Up to and including the line that contains "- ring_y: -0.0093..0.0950", reproduce every line exactly, beginning with the first line below.

(Beginning of Information supplied)

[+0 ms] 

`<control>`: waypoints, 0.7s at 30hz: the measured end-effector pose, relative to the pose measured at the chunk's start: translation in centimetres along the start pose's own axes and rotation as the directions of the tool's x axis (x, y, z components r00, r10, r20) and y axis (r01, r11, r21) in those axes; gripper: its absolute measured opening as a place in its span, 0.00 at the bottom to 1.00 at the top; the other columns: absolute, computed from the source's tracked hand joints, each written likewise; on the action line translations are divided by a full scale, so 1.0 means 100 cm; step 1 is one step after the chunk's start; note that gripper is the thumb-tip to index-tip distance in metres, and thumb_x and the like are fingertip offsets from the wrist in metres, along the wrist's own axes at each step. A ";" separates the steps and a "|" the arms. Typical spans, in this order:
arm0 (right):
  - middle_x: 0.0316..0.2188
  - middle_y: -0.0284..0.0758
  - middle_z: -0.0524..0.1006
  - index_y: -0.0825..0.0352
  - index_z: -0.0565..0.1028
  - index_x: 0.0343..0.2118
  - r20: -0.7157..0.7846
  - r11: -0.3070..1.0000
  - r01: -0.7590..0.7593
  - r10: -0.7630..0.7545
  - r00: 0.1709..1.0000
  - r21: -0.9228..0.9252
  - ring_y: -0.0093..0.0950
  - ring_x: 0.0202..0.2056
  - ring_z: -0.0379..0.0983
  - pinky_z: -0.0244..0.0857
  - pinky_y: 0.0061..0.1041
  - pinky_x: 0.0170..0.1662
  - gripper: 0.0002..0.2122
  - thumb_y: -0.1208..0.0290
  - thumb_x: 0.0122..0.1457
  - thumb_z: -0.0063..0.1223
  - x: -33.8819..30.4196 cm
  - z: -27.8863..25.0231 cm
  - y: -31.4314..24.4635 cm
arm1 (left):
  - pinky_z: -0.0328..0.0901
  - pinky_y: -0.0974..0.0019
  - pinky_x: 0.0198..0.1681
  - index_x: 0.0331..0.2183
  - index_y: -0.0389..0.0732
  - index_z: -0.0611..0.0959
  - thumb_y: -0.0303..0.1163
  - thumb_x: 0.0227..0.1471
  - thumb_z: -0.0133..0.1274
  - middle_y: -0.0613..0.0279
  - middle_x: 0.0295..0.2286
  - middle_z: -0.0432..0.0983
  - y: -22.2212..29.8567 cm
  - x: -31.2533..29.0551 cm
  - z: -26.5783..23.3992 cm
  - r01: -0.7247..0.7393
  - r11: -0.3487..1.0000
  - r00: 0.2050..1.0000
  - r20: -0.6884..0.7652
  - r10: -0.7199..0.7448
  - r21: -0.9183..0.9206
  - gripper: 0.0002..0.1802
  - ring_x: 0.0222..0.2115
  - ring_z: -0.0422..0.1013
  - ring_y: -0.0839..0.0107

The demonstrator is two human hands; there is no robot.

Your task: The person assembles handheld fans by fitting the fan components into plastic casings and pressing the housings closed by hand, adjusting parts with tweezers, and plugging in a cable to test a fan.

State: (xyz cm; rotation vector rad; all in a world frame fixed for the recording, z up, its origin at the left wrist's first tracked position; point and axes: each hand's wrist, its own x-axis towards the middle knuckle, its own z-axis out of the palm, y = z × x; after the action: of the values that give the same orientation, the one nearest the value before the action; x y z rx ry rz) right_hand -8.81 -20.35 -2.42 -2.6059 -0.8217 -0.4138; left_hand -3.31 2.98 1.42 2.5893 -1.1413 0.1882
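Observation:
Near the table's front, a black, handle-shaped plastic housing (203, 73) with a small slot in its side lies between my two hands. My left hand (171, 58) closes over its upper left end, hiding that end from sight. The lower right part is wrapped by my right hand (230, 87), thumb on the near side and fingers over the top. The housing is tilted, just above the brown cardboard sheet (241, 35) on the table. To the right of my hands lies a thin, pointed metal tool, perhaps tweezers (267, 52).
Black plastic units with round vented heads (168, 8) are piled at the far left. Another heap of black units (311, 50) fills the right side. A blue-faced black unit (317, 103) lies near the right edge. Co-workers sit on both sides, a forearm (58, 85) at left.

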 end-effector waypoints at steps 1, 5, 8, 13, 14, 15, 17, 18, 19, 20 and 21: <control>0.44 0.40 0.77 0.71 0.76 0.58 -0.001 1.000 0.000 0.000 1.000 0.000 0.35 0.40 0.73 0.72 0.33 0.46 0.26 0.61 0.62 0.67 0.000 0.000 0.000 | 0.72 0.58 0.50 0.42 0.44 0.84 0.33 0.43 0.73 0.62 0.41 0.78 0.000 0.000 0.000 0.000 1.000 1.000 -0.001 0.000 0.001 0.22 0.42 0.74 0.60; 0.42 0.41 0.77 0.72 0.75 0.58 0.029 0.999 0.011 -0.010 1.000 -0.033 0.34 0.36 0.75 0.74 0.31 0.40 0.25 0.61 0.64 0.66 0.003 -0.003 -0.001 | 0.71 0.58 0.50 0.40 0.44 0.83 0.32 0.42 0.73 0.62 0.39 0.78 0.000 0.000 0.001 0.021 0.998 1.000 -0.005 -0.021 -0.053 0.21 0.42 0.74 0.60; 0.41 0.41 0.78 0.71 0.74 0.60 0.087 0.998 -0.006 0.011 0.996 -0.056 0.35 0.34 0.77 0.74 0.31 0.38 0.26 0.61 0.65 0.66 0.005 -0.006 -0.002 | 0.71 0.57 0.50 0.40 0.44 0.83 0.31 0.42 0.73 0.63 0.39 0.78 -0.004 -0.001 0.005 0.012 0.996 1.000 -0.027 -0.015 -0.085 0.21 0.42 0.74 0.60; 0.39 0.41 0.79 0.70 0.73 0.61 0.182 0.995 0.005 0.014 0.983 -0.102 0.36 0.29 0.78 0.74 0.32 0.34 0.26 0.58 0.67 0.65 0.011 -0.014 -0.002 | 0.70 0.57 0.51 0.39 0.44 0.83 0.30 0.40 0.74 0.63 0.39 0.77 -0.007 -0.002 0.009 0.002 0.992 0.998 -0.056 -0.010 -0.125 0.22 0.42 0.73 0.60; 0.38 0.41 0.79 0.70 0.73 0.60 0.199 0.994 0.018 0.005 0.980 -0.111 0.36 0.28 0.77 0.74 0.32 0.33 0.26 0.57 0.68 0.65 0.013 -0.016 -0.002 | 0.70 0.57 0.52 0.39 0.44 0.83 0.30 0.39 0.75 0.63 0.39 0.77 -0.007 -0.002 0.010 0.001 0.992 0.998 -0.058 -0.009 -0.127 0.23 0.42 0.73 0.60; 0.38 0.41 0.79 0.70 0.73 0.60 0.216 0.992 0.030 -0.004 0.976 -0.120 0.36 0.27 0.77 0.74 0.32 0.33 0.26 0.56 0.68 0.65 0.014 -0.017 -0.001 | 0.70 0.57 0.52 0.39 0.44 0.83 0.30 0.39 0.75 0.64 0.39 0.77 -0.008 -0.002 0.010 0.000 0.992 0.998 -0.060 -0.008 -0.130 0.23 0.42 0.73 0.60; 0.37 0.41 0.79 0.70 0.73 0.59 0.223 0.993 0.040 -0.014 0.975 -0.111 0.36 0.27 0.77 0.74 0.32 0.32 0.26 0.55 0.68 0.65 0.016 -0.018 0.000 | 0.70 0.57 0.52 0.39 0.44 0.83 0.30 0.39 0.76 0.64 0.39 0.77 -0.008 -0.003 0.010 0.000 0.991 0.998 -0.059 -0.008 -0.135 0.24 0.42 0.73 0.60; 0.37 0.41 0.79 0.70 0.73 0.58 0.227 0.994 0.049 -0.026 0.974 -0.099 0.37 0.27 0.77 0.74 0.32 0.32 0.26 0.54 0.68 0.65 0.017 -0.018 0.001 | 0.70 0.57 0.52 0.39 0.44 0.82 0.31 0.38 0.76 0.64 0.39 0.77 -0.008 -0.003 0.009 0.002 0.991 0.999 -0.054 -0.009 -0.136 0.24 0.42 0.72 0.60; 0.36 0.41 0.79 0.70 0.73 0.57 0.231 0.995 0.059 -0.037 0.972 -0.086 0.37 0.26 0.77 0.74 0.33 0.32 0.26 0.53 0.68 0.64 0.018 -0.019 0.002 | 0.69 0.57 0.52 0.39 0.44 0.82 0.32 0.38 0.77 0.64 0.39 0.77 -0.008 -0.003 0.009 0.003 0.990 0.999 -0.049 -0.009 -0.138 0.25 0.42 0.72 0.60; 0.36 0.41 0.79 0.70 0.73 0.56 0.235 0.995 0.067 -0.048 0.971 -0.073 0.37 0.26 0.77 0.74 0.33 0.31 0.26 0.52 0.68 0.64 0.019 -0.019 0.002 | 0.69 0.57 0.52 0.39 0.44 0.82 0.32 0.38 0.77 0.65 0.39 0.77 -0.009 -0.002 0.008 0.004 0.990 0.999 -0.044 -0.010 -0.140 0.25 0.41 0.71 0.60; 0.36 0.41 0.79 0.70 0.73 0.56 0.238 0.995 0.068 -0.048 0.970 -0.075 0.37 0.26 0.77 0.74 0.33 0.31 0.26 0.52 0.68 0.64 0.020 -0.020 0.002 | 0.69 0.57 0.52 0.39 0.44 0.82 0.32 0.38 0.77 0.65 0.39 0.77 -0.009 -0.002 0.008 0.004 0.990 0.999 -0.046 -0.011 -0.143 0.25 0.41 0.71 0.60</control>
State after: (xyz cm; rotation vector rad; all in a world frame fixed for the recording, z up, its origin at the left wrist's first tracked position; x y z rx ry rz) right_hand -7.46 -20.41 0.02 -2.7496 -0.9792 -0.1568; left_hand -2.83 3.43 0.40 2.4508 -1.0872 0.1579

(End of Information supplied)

Result -
[+0 ms] 

`<control>`: waypoints, 0.7s at 30hz: the measured end-effector pose, relative to the pose measured at the chunk's start: translation in centimetres along the start pose's own axes and rotation as the directions of the tool's x axis (x, y, z components r00, r10, r20) and y axis (r01, r11, r21) in those axes; gripper: its absolute measured opening as a place in its span, 0.00 at the bottom to 1.00 at the top; the other columns: absolute, computed from the source's tracked hand joints, each written likewise; on the action line translations are divided by a full scale, so 1.0 means 100 cm; step 1 is one step after the chunk's start; note that gripper is the thumb-tip to index-tip distance in metres, and thumb_x and the like are fingertip offsets from the wrist in metres, along the wrist's own axes at each step. A ";" separates the steps and a "|" the arms. Typical spans, in this order:
arm0 (right):
  - middle_x: 0.0316..0.2188
  - middle_y: -0.0284..0.0758
  - middle_z: -0.0524..0.1006
  - index_y: -0.0825..0.0352
  - index_z: -0.0565..0.1028
  - index_x: 0.0343..0.2118
  - r20: -0.7157..0.7846
  - r11: -0.3070..1.0000
  - r01: -0.7590..0.7593
  - r10: -0.7630..0.7545
  - r00: 0.1709..1.0000
  - r21: -0.9228..0.9252
  - ring_y: -0.0093..0.0950

That completes the response to the exercise.